* _Assignment_: Please repeat the listing exactly, with every line intact.
===============
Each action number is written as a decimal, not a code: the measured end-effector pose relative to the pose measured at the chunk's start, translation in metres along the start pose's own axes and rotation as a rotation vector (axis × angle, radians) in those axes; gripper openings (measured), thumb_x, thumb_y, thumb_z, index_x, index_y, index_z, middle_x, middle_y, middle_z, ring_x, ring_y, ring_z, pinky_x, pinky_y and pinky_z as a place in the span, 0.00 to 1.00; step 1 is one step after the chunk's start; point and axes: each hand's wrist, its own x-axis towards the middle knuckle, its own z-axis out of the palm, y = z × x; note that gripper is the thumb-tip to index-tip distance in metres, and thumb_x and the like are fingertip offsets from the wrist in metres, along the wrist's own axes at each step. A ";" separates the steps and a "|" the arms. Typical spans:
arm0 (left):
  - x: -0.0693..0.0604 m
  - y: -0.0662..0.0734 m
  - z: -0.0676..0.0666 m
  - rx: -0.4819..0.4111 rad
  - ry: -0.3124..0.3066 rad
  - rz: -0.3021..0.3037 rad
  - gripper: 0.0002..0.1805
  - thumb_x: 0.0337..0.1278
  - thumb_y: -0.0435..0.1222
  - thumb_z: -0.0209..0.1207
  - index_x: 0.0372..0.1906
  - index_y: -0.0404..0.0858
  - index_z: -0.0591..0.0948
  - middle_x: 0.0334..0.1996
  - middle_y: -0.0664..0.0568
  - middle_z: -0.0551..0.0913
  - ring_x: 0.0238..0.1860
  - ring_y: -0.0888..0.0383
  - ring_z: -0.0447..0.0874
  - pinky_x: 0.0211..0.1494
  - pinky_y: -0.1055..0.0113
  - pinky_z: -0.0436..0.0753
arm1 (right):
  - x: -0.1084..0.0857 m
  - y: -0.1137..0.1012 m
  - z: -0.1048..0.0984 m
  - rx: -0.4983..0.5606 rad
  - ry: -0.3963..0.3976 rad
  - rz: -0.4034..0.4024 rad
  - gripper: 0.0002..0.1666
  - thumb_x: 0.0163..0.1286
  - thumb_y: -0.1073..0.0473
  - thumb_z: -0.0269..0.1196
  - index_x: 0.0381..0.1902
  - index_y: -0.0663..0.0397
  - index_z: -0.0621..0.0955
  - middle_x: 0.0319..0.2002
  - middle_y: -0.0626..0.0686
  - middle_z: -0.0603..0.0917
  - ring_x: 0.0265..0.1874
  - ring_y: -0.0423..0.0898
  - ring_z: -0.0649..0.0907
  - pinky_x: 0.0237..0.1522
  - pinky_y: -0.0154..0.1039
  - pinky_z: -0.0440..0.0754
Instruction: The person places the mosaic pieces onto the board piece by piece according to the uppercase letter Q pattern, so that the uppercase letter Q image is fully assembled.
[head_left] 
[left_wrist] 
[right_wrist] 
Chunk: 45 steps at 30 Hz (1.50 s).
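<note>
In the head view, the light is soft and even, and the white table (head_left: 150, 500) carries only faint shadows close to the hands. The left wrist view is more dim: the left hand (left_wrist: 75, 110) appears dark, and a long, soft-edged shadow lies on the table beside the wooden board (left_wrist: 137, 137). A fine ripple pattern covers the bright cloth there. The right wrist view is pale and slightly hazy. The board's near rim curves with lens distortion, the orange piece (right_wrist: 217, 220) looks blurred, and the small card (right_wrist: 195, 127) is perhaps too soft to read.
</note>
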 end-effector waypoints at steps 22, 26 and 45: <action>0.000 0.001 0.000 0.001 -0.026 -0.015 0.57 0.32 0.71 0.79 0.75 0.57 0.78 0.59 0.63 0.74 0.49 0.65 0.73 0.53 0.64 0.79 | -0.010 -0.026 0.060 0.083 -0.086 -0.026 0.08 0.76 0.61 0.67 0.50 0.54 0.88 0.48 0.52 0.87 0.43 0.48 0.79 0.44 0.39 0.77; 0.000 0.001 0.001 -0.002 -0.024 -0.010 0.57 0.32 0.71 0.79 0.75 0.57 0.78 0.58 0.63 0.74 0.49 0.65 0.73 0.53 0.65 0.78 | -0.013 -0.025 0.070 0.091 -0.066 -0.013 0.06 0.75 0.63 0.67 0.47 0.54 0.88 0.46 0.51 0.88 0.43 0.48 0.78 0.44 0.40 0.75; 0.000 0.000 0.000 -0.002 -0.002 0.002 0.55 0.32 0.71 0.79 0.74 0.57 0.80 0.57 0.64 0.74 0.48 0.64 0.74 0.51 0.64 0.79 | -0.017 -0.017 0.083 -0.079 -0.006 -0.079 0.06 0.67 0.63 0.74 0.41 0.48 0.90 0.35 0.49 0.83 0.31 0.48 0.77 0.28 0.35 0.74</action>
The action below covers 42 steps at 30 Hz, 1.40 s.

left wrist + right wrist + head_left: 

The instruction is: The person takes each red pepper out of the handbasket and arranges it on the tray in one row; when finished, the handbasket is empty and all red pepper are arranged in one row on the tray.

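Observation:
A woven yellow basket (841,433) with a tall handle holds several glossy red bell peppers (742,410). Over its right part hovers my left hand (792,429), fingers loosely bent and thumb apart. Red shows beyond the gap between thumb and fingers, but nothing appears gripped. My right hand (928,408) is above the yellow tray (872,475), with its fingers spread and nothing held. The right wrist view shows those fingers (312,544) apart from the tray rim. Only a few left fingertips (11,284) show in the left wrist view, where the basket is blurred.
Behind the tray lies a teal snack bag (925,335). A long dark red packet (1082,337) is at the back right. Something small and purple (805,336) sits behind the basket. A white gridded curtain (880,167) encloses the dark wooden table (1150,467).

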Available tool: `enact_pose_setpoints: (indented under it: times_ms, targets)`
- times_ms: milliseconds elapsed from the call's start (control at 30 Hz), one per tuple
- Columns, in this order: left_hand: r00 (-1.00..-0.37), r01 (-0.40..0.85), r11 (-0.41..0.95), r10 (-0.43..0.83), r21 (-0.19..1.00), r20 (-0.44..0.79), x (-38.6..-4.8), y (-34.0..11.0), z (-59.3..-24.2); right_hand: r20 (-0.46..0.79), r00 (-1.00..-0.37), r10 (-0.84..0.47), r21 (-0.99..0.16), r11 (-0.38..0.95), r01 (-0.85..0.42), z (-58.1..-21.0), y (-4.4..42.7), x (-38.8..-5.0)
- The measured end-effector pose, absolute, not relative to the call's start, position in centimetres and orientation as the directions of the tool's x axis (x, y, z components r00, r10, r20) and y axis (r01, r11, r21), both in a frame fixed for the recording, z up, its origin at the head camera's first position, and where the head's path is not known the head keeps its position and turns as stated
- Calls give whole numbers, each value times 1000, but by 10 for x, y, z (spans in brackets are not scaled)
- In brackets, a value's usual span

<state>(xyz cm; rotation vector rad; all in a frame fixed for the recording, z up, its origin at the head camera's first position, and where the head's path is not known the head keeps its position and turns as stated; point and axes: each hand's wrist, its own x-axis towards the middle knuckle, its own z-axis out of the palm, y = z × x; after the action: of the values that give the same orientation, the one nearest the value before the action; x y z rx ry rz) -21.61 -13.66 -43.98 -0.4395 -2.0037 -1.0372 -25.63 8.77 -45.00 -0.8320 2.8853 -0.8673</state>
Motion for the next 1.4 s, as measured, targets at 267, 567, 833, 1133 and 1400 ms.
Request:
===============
* _Written solution_:
Each action number is written as a decimal, not a code: the measured end-effector pose relative to the pose measured at the chunk's start, translation in metres along the start pose's own axes and rotation as a rotation vector (axis × angle, radians) in those axes; gripper openings (measured), thumb_x, thumb_y, thumb_z, index_x, index_y, index_z, middle_x, middle_y, middle_z, ring_x, ring_y, ring_z, pinky_x, pinky_y and pinky_z as a place in the span, 0.00 to 1.00; step 1 is one step after the chunk's start; point and axes: each hand's wrist, its own x-axis towards the middle knuckle, its own z-axis out of the palm, y = z × x; note that gripper is the thumb-tip to index-tip distance in metres, and thumb_x and the like are fingertip offsets from the wrist in metres, along the wrist's own axes at each step. A ";" separates the steps and a "|" the arms. Typical spans:
arm0 (left):
  - x: -0.0693..0.0604 m
  - y: -0.0662..0.0734 m
  - z: -0.0676..0.0666 m
  - rx: -0.4819..0.4111 rad
  - ry: -0.3124..0.3066 rad
  - rz: -0.3021..0.3037 rad
  - gripper: 0.0002..0.1805
  - thumb_x: 0.0337..0.1278
  - thumb_y: -0.0435..0.1222
  - thumb_z: -0.0209..0.1207
  - index_x: 0.0372..0.1906
  - index_y: -0.0404..0.0858
  - index_z: -0.0591..0.0948
  - middle_x: 0.0334..0.1996
  - middle_y: -0.0664..0.0568
  - middle_z: -0.0551..0.0913
  - ring_x: 0.0238..0.1860
  - ring_y: -0.0888..0.0383
  - ring_z: -0.0447..0.0874
  - pinky_x: 0.0211..0.1494
  - pinky_y: -0.1055..0.0113
  - pinky_z: -0.0436..0.0753
arm1 (right):
  - x: -0.1084..0.0857 m
  - y: -0.1137..0.1012 m
  - z: -0.1048..0.0984 m
  - rx: -0.4983..0.5606 rad
  - ry: -0.3963..0.3976 rad
  - rz: -0.4034..0.4024 rad
  - gripper: 0.0002..0.1666
  - thumb_x: 0.0163..0.1286
  - thumb_y: -0.1073..0.0473
  - thumb_z: -0.0269..0.1196
  - index_x: 0.0381..0.1902
  - index_y: -0.0663..0.0397
  - index_z: -0.0621..0.0955
  - middle_x: 0.0319..0.2002
  - middle_y: -0.0626..0.0686
  - middle_z: -0.0603..0.0917
  - ring_x: 0.0265..0.1874
  - ring_y: -0.0423..0.0898
  - ring_z: -0.0649..0.0907
  - pinky_x: 0.0237..0.1522
  - pinky_y: -0.0154..0.1039
  - pinky_z: -0.0440..0.0754
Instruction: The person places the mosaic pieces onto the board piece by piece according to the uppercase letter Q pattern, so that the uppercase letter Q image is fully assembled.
[head_left] 
[left_wrist] 
[right_wrist] 
Chunk: 45 steps at 30 Hz (1.50 s).
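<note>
In the head view, the light is soft and even, and the white table (head_left: 150, 500) carries only faint shadows close to the hands. The left wrist view is more dim: the left hand (left_wrist: 75, 110) appears dark, and a long, soft-edged shadow lies on the table beside the wooden board (left_wrist: 137, 137). A fine ripple pattern covers the bright cloth there. The right wrist view is pale and slightly hazy. The board's near rim curves with lens distortion, the orange piece (right_wrist: 217, 220) looks blurred, and the small card (right_wrist: 195, 127) is perhaps too soft to read.
</note>
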 end-effector waypoints at steps 22, 26 and 45: <action>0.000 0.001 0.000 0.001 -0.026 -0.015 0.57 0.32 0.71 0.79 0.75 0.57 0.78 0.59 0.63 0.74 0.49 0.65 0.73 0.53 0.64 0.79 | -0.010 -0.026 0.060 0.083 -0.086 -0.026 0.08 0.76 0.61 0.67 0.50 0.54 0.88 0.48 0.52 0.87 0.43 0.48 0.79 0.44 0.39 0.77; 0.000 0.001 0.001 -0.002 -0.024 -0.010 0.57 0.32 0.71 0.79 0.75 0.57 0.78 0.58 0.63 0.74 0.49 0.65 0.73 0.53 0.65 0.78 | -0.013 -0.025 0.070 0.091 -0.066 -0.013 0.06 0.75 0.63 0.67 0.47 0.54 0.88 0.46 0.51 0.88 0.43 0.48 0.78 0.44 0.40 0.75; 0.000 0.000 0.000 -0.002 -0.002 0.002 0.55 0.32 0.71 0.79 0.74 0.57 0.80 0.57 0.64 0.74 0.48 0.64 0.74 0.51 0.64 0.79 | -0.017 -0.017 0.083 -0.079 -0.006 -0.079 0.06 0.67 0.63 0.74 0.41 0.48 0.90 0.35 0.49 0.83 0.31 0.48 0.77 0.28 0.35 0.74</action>
The action below covers 42 steps at 30 Hz, 1.40 s.

left wrist + right wrist + head_left: 

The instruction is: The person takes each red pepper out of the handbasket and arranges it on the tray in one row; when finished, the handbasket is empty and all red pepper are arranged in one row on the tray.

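Observation:
A woven yellow basket (841,433) with a tall handle holds several glossy red bell peppers (742,410). Over its right part hovers my left hand (792,429), fingers loosely bent and thumb apart. Red shows beyond the gap between thumb and fingers, but nothing appears gripped. My right hand (928,408) is above the yellow tray (872,475), with its fingers spread and nothing held. The right wrist view shows those fingers (312,544) apart from the tray rim. Only a few left fingertips (11,284) show in the left wrist view, where the basket is blurred.
Behind the tray lies a teal snack bag (925,335). A long dark red packet (1082,337) is at the back right. Something small and purple (805,336) sits behind the basket. A white gridded curtain (880,167) encloses the dark wooden table (1150,467).
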
Available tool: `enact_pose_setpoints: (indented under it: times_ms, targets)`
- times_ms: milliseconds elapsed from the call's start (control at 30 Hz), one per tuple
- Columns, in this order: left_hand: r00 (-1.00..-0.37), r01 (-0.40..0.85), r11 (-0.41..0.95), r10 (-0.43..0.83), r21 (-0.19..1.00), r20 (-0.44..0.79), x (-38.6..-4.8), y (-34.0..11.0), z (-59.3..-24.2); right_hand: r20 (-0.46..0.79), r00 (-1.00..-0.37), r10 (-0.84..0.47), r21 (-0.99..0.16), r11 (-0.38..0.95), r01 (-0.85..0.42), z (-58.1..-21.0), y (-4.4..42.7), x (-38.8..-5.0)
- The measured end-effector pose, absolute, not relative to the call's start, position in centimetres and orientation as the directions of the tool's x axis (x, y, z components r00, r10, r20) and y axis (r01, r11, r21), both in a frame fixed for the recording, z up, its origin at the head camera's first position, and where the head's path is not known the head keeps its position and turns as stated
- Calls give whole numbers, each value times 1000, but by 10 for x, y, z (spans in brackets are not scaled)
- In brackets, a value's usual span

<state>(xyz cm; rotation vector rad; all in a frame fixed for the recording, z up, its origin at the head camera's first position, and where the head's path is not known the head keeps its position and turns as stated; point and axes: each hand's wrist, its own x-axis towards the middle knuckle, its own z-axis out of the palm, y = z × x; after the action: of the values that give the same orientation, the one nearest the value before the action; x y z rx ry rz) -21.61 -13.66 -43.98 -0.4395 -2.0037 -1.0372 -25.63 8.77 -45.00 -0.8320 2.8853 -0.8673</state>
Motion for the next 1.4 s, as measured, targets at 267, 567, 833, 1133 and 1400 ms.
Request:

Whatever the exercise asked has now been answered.